Die Vier- und Marschlande sind auf mehr als 130 Quadratkilometern das traditionelle Blumen- und Gemüseanbaugebiet der Stadt Hamburg.

Zwischen Bergedorf und der Elbe gelegen, werden hier zahlreiche Blumen- und Gemüsearten angebaut und auf den Märkten, Blumengeschäften und in den Gartencentern der Metropolregion Hamburg verkauft.

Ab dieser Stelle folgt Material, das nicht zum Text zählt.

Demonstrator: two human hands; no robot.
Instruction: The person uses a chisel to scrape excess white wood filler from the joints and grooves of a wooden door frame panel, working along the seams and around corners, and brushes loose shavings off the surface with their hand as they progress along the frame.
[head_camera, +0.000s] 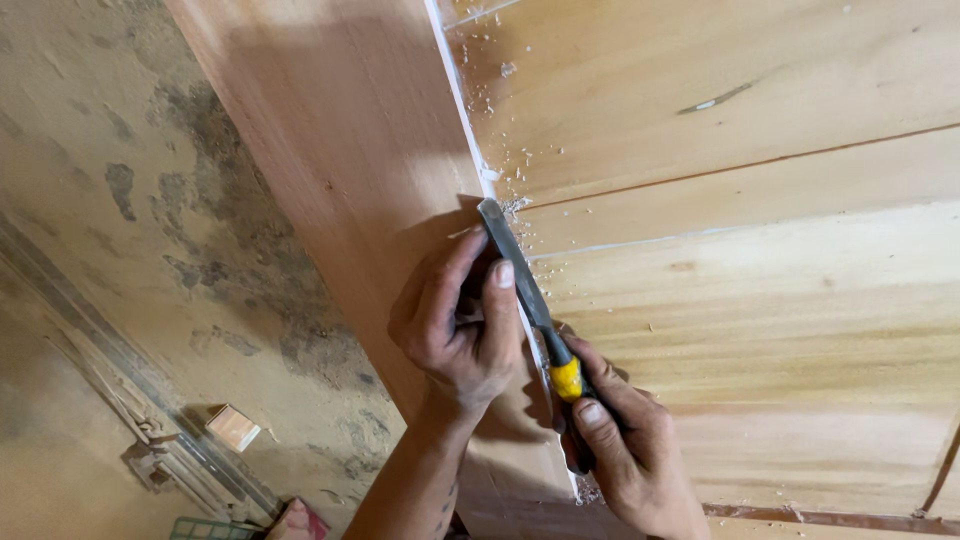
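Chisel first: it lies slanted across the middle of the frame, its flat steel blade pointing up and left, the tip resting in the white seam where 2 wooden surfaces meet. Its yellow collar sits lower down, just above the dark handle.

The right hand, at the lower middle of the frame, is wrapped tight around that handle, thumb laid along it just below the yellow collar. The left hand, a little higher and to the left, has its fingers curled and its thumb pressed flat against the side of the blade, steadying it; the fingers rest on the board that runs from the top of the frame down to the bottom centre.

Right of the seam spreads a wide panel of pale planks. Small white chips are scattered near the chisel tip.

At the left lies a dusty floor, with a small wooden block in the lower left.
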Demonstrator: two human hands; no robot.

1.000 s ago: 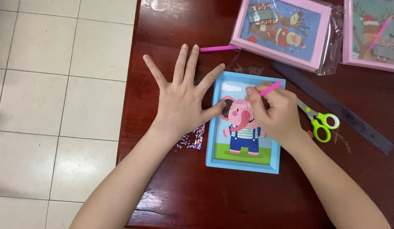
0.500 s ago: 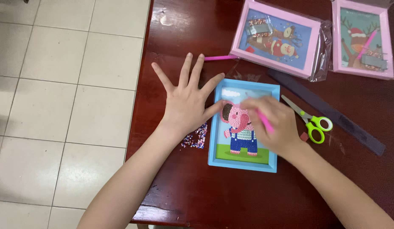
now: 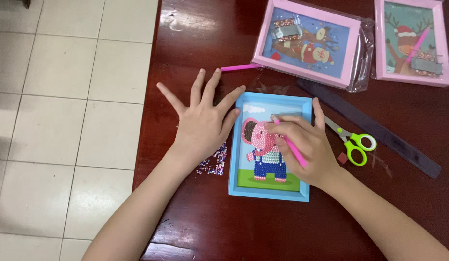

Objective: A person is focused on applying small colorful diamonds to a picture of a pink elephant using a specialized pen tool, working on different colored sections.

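A person's left hand [image 3: 203, 123] lay flat and spread, fingers splayed and holding nothing, on a dark red polished wooden table [image 3: 195, 222], its thumb touching the left edge of a small blue-framed bead picture of a pink elephant in blue dungarees [image 3: 270, 147]. The right hand [image 3: 301, 145] was curled around a slim pink plastic pen [image 3: 291, 145], gripped between fingers and thumb, with the tip set on the elephant's head; the hand rested over the picture's right half. The blue frame lay flat near the table's left edge, between the two hands. A little heap of loose multicoloured beads [image 3: 213, 163] sat just beside the frame's left side, under the left wrist. Green-handled scissors [image 3: 352, 142] lay just right of the right hand, with a long dark flat ruler [image 3: 374, 128] running diagonally beyond them. A second pink pen [image 3: 240, 67] lay above the left fingertips. Further back were two pink-framed festive bead pictures in clear wrapping, one [image 3: 309, 41] at centre and another [image 3: 410, 41] at the right. Pale floor tiles [image 3: 65, 121] showed to the left of the table.
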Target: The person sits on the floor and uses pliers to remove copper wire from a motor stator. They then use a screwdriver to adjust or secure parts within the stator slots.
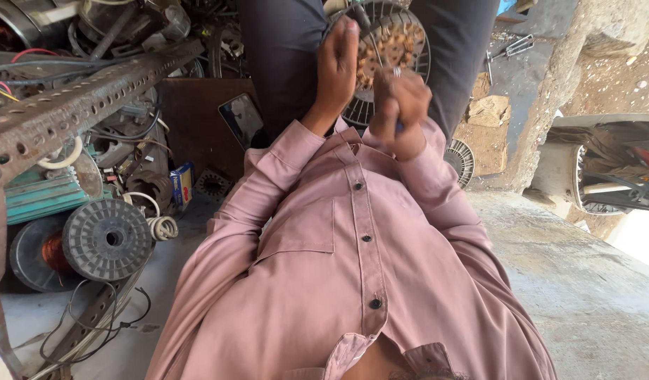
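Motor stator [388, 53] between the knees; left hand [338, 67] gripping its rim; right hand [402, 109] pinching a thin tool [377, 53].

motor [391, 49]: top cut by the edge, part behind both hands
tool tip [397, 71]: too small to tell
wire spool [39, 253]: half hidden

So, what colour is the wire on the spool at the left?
Copper orange, on the grey spool, head view.
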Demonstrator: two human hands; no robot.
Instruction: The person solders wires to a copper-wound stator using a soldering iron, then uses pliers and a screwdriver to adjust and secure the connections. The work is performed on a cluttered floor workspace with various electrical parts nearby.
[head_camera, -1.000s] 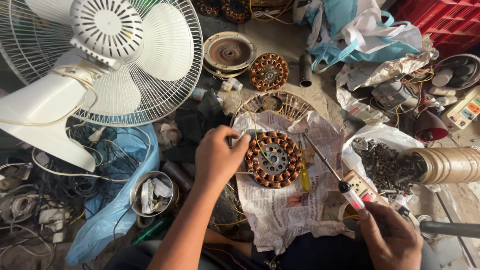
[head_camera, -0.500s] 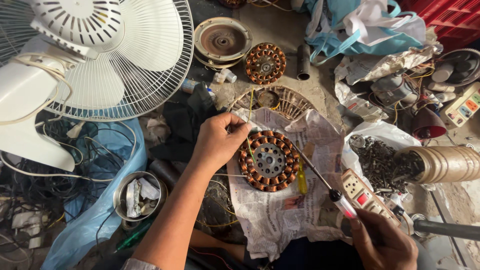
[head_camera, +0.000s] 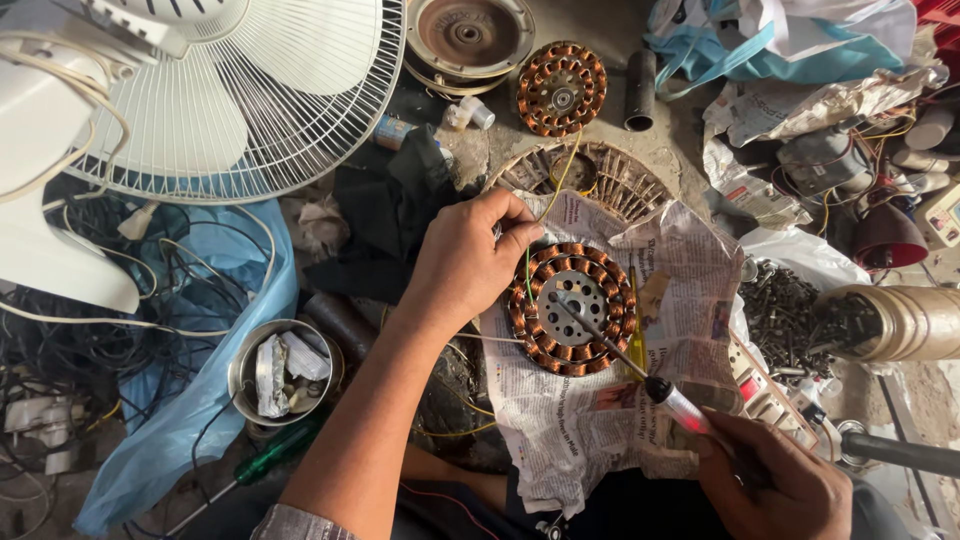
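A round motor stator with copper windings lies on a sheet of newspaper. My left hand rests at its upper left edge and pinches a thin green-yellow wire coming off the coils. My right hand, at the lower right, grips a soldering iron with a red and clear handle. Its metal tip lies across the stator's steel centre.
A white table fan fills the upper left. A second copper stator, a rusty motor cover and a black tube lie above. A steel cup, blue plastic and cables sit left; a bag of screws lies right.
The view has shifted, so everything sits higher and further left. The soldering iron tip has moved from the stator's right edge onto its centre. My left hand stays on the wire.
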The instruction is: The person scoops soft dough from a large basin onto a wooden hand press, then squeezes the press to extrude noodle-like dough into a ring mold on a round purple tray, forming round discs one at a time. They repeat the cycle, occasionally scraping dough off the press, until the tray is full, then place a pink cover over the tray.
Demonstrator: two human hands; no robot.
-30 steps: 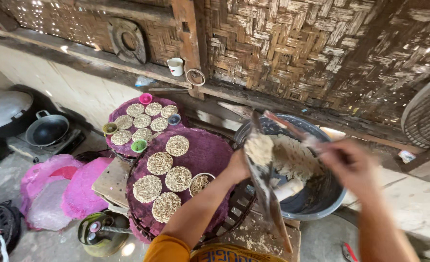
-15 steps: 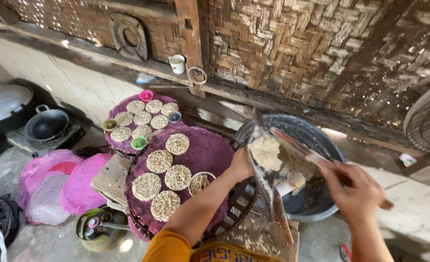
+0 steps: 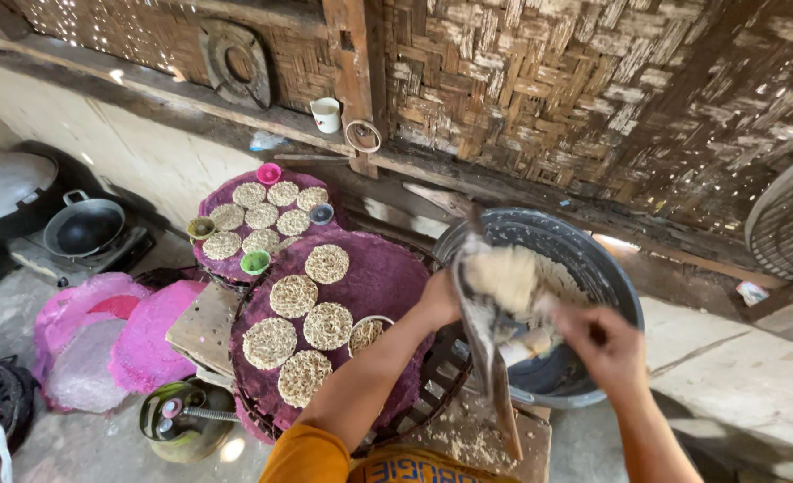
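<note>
1. Over the big grey basin [image 3: 593,268], which sits at the right of the scene under the woven bamboo wall [image 3: 548,80], both of the person's hands are busy with a clump of pale, stringy dough or noodle mix [image 3: 508,277].
2. The left hand [image 3: 439,300] is at the basin's left rim, closed around a long flat paddle [image 3: 481,340]. The paddle runs from the basin's top edge down past its near rim, and the pale clump sits piled on its upper part, above the basin's inside.
3. The right hand [image 3: 604,344] is over the near side of the basin, fingers curled loosely toward the clump; whether it's actually pinching any of the mix, can't tell, it's a bit blurred.
4. Just left of the basin there's a round purple tray [image 3: 387,277] with several flat, lacy, round cakes [image 3: 326,264] laid out on it, plus one small ring mould [image 3: 367,333] nearest the basin.
5. Farther left of the basin, a second purple tray [image 3: 235,268] carries more of the same cakes, with little coloured cups around its edge.
6. Way off to the left of the basin: a black wok [image 3: 83,228] on a burner, and pink mesh covers [image 3: 101,335] on the floor.
7. Below the basin's near rim, crumbs are scattered on a wooden board [image 3: 468,438].
</note>
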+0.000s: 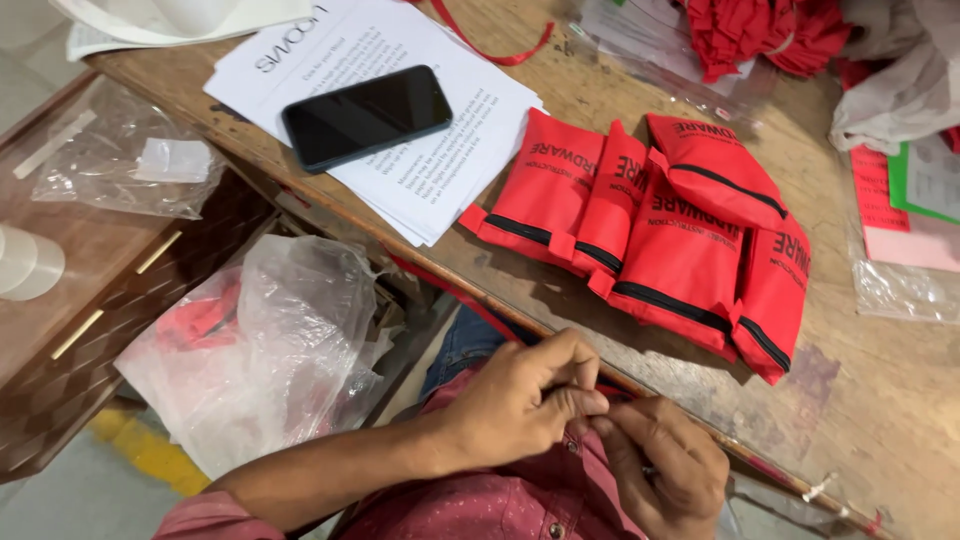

Bis in die 30er Jahre des vorigen Jahrhunderts wurden die Erzeugnisse der Vier- und Marschlande per Kahn zum Markt in die Stadt gebracht und dort von Vierländerinnen in ihrer Tracht verkauft. Nach und nach wurde der Transport von LKWs übernommen. Dadurch wurde die Belieferung der Kunden schneller und effizienter. Dank kurzer Transportwege kann die Ware noch frischer angeboten werden.

Die Vier- und Marschlande entwickelten sich in dieser Zeit zum größten zusammenhängenden Blumenanbaugebiet Deutschlands.

Aus unseren traditionellen Familienbetrieben wurden fortschrittliche Gärtnereien mit moderner Produktionstechnik. So wurden Gewächshäuser mit Heizungsanlagen, Energieschirmen, Belichtung und computergesteuerter Klimaregelung errichtet.

Heutige Qualitäts- und Umweltstandards im Gartenbau lassen sich nur noch durch den Einsatz moderner Technik erreichen. Deshalb können und wollen wir Gärtner der „Vierländer Frische“ uns dieser Möglichkeit auch nicht entziehen. Was wir aus unserer Vierländer Tradition in Gegenwart und Zukunft mitnehmen können, ist die Qualität und Frische unserer Produkte.

Frischer als aus den Vier- und Marschlanden können die Hamburger ihre Blumen nicht bekommen.